I have a Keces P8 but not using it with an Ether Regen. I have used it with the Regen and other reclockers. It is definitely superior to the Ultracaps.


----------



## Roasty

ken6217 said:


> I have a Keces P8 but not using it with an Ether Regen. I have used it with the Regen and other reclockers. It is definitely superior to the Ultracaps.



Thanks man. Pretty much all I needed to hear. Does the unit run hot? I aimed a surface thermometer on the ultracaps and it read 60 deg C..


----------



## ken6217

Just warm. Also you should check out Ghent cables. Excellent DC cables and inexpensive.


----------



## Roasty

ken6217 said:


> Just warm. Also you should check out Ghent cables. Excellent DC cables and inexpensive.



Thanks man, and thanks for the recommendation on the dc cables.


----------



## ken6217

https://www.ghentaudio.com/part/dc-gac4.html


----------



## Roasty

ken6217 said:


> https://www.ghentaudio.com/part/dc-gac4.html



perfect! thanks for the link. i've just ordered some Gotham dc cables.
am trying to get in touch with the local Keces distributor. failing which, i will have to order in from europe...


----------



## ken6217

Roasty said:


> perfect! thanks for the link. i've just ordered some Gotham dc cables.
> am trying to get in touch with the local Keces distributor. failing which, i will have to order in from europe...



Are you in the US or Europe?

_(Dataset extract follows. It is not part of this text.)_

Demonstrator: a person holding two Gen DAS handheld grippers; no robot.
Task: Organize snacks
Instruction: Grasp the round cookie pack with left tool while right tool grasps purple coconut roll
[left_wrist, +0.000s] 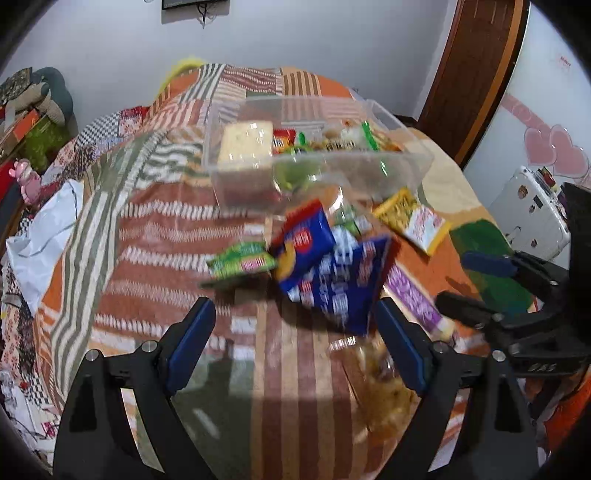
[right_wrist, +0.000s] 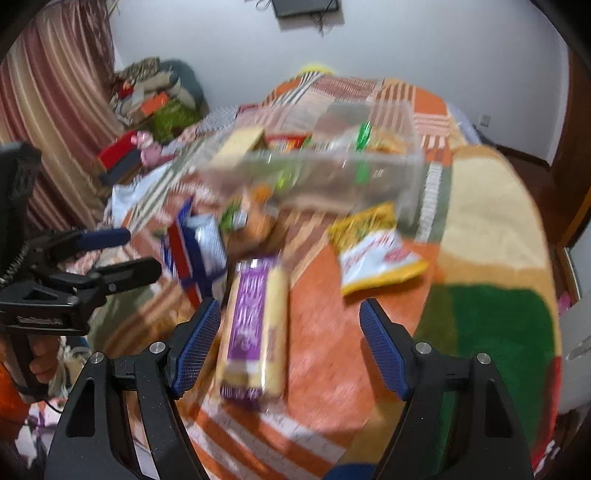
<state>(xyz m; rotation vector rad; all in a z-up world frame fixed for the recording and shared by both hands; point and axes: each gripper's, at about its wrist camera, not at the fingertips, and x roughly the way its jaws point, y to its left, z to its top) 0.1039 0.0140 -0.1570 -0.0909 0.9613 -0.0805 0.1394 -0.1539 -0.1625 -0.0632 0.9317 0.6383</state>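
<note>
A clear plastic bin (left_wrist: 406, 166) (right_wrist: 402, 177) stands on the bed and holds several snack packs. Loose snacks lie in front of it: a blue pack (left_wrist: 340, 280) (right_wrist: 195, 251), a green pack (left_wrist: 242, 262), a yellow and white bag (left_wrist: 413, 218) (right_wrist: 373, 254), and a purple and yellow biscuit pack (right_wrist: 255, 325) (left_wrist: 417, 302). My left gripper (left_wrist: 295, 332) is open and empty, just short of the blue pack. My right gripper (right_wrist: 290, 336) is open, its jaws on either side of the purple biscuit pack's near end.
The bed has a patchwork cover (left_wrist: 166, 229) of orange, brown and green. A clear bag of snacks (left_wrist: 376, 384) lies by my left gripper. Clutter and a pink toy (left_wrist: 27, 181) sit at the left. A white case (left_wrist: 528, 210) stands at the right.
</note>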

If In the US, contact Arthur at Violectric USA. He has them. That’s where I got mine. If you have trouble, let me know.


----------



## Roasty

ken6217 said:


> Are you in the US or Europe? If In the US, contact Arthur at Violectric USA. He has them. That’s where I got mine. If you have trouble, let me know.



I'm in Singapore. I have a distributor here. Waiting for their reply on price and availability. I saw one last unit on audiophonics website which is my other option. Unfortunately violectric USA doesn't deliver to my side of the world..


----------



## ken6217

Gotcha. I didn't realize you were in Singapore.


----------



## Roasty

ken6217 said:


> Gotcha. I didn't realize you were in Singapore.



no worries man. thanks for all the advice! i will be getting the P8 delivered to me this Saturday.


----------



## ken6217

Great.


----------



## xllms

New Keces P8 owner here and has just hooked up a new set P8 onto my main speaker system. Offhand, I can hear that P8 has more defined, bouncier and firmer bass. But the previous LHY LPS has better layering and draws into the music better as one can hears more subtleties. Not sure if the cables (SOMMER Bluewater vs CANARE) make a significant difference as they have different connections at the LPS side thus I cannot swap to compare. Do P8 owners hear similar effect as well?


----------



## ken6217

I haven’t compared my PHL anything else. Has yours broken in yet? It will sound different after break in. 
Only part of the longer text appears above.